Еще Тоня много ела ― все, что ей предлагали: ела молча, серьезно и максимально сосредоточенно. К этому я была готова: в доме ребенка мне объяснили, что у «казенных» детей мало развлечений, с ними не разговаривают и им не рассказывают сказки на ночь, не таскают на руках, не выносят каждый день на прогулки. Еда ― единственная доступная радость, и они готовы есть постоянно, хотя по-настоящему упитанных детей среди этих младенцев можно встретить крайне редко: пища почему-то не идет им впрок.

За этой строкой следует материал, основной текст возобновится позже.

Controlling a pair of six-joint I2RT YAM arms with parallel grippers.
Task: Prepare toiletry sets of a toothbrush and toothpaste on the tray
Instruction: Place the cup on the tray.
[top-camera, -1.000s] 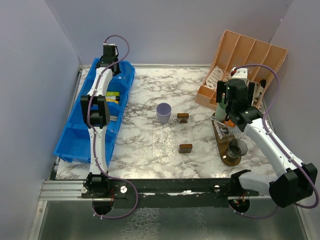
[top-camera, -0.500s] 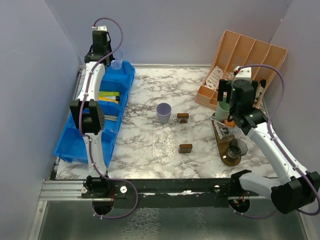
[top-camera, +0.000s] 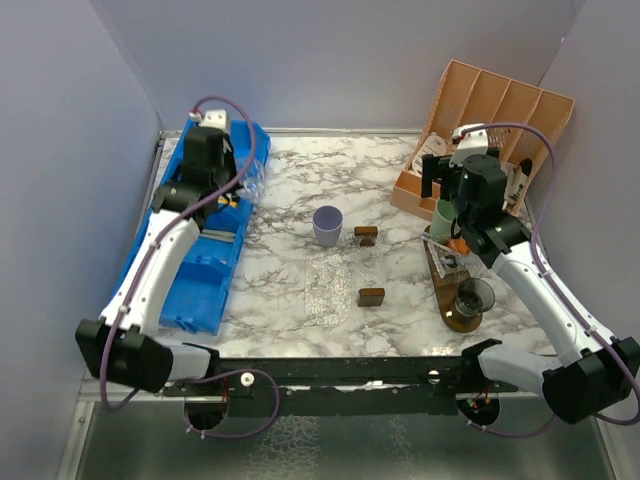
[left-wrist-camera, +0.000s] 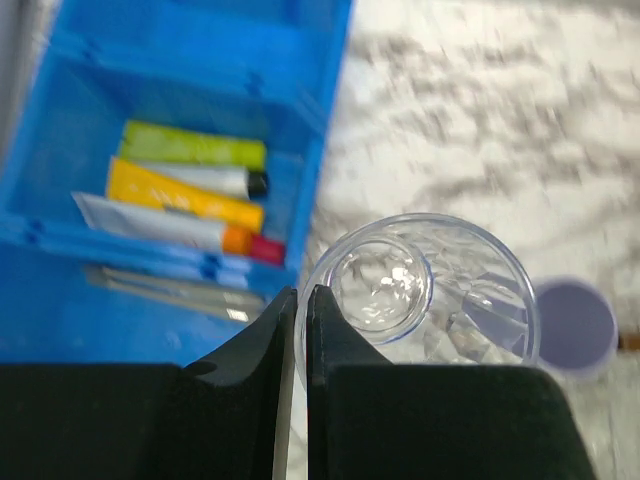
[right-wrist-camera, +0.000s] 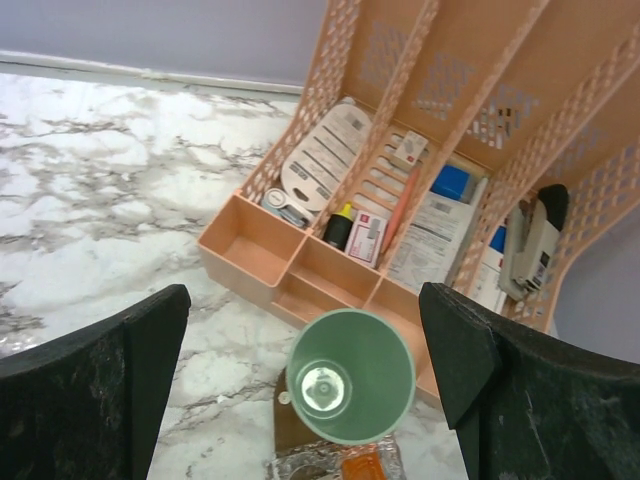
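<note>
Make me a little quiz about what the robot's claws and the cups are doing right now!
1. True or false: the left claw is shut on the rim of the clear cup.
2. Pick one: which cup shows below the open right claw, between its fingers? A) lilac B) mint green C) smoky dark
3. Fill the gap: the coloured tubes lie in the ___ bin.

Key
1. True.
2. B, the mint green cup.
3. Blue: they lie in the blue bin.
</note>
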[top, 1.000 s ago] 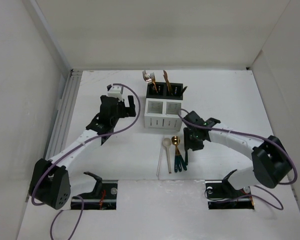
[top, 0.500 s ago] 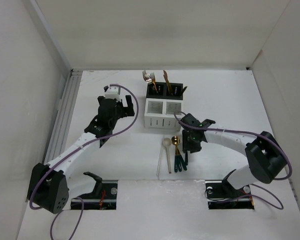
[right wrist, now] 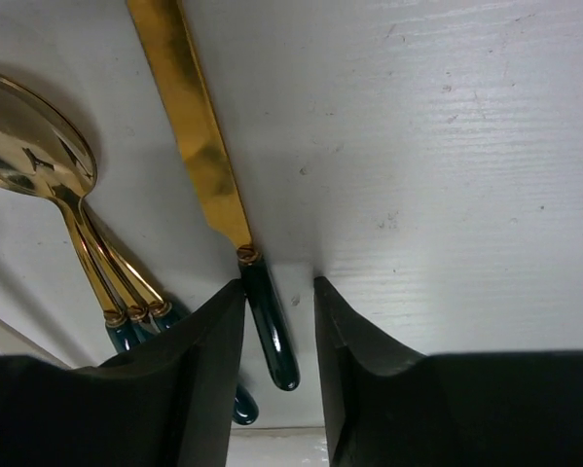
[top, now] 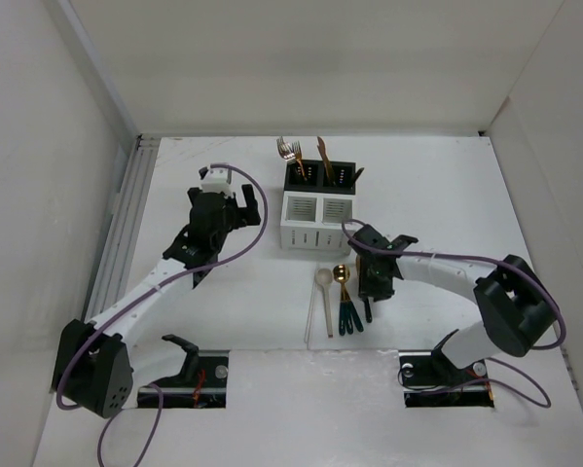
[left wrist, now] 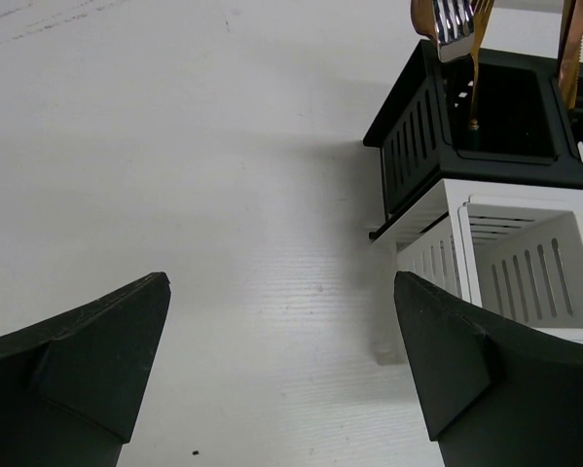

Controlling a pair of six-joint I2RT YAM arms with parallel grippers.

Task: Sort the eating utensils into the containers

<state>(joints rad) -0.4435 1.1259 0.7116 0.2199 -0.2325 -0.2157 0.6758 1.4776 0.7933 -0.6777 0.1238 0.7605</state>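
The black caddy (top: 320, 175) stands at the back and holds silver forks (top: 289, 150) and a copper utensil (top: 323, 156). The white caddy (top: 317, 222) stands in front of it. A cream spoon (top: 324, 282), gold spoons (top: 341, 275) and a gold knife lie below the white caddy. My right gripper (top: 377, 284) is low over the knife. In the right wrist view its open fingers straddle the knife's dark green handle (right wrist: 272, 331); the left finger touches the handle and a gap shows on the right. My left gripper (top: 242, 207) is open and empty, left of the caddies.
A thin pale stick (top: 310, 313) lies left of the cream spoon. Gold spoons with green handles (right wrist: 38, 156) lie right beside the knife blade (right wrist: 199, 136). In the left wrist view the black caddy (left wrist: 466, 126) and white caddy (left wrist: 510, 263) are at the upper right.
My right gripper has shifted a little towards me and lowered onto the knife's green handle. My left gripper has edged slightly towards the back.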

Моя Антонина в своей группе считалась толстячком, наверное из-за круглых щек. Когда я принесла ее домой и в первый раз показала врачу уже «на гражданке», оказалось, что у девочки недобор веса. Ей был уже почти годик, а весила она всего семь с половиной килограммов. Врач послушала ― пощупала-покрутила Тоську, нашла ее очень пропорциональной и хорошенькой и предположила, что мне досталась «дюймовочка» ― мелкая, миниатюрная барышня (забегая вперед, скажу, что прогноз не оправдался: Тоня, по всей видимости, будет девицей рослой и крупной ― в меня).
Я принесла ее домой летом, в начале июля, точнее, сразу привезла на дачу. Помню, какое это было славное лето! Почему-то особенно запомнила теплые ливни, которые время от времени обрушивались на землю, ненадолго прерывая летний зной и освежая запахи и краски...
В один из выходных дней мы с Тоней остались на даче одни. Я уложила ее поспать после обеда, а сама с удовольствием устроилась с книжкой на веранде. И тут хлынул дождь. Он стучал по крыше, шуршал в ветках деревьев, брызгами залетал в мое укрытие. Почему-то я вдруг остро ощутила чувство счастья, восторга даже: в доме спала моя дочь, и у нас впереди ― целая жизнь!
Вот только Тоня по-прежнему не улыбалась. Я пыталась смешить ее, тормошить, щекотать. На короткое время девочка изображала что-то вроде болезненной гримаски, и вот уже опять ― рот скобкой, опрокинутой вниз.